What interests me most here is what he thinks gives him the right to have such resentment against people who aren’t really a threat to him, who are engaged in a perfectly legal activity, and have no intent or desire to harm or offend him. Yet he’s incensed about their behavior. And believes he’s fully justified in being upset. In other words, he doesn’t like something, and because some “authorities” agree with him that it’s unhealthy, he’s fully justified in resenting it.

So here’s another aspect of the “busybody” culture– people who believe they are justified one way or another in telling you what you should do, what you should like or dislike, what you should eat, drink, smoke or otherwise ingest. Not because they actually are justified, because they’re not. But they think they are. And they’re willing to annoy you at times almost to the point of physical violence just to get their point across. Moreover, these people consider themselves better than you, and that you are inferior to them, because they have the virtue of not partaking in that which you find normal or pleasurable.
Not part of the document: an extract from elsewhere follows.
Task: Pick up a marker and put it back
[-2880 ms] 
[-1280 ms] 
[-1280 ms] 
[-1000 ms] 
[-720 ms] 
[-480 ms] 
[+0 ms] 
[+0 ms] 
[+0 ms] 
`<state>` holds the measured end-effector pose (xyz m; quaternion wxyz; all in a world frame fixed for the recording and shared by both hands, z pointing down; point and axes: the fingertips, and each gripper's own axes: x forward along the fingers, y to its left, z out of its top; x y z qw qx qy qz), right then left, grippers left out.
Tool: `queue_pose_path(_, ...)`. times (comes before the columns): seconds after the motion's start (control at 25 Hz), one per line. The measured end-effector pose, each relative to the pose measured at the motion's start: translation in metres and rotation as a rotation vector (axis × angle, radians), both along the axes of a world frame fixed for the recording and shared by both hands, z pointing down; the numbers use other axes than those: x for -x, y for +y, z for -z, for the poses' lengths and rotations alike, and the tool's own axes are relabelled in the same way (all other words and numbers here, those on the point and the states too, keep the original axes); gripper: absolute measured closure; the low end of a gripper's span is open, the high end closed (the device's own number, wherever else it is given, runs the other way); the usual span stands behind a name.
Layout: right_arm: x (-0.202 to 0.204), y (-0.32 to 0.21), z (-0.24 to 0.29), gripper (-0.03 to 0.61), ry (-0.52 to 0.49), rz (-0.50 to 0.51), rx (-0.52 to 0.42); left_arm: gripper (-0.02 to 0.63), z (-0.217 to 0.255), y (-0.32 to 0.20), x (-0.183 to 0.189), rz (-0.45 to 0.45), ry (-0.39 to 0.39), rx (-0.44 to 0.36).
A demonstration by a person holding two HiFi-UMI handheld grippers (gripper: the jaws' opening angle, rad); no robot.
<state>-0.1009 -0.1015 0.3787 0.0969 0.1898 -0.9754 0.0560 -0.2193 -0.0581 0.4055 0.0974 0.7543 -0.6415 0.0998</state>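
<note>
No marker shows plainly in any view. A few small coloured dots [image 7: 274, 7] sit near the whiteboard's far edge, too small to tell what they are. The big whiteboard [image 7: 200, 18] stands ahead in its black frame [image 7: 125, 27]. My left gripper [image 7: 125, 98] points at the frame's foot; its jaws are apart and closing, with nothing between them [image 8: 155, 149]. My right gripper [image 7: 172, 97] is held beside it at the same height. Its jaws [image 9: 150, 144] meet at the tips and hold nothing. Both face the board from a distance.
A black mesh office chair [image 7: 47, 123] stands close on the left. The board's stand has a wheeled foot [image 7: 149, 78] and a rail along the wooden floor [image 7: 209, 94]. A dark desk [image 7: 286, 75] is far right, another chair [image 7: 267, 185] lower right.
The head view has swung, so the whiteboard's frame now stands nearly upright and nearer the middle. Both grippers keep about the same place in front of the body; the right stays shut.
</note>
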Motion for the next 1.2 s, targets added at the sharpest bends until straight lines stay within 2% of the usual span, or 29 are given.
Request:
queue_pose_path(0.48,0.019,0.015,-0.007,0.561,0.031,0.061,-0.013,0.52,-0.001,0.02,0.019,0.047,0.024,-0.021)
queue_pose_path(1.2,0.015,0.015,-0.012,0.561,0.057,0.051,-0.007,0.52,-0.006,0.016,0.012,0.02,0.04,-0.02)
I find people like this incredible boors. I avoid them. I encourage you to avoid them as well. In fact, I find health foodies some of the worst of the lot. This is why I appear to encourage people to smoke. I don’t really want them to take up smoking. But I get tired of all the misplaced arrogance and resentment involved in the whole debate. If someone wants to smoke, let ’em. It’s not my health they are tampering with, but theirs. If I truly don’t approve of something someone else is doing for some reason, I simply avoid associating with them. That more or less ends the whole thing. I don’t have to tell them I’ve disassociated from them. I can simply disconnect. If they notice and want to know why, I’m willing to tell them. But otherwise, I’m perfectly willing for them to go on with their lives without me.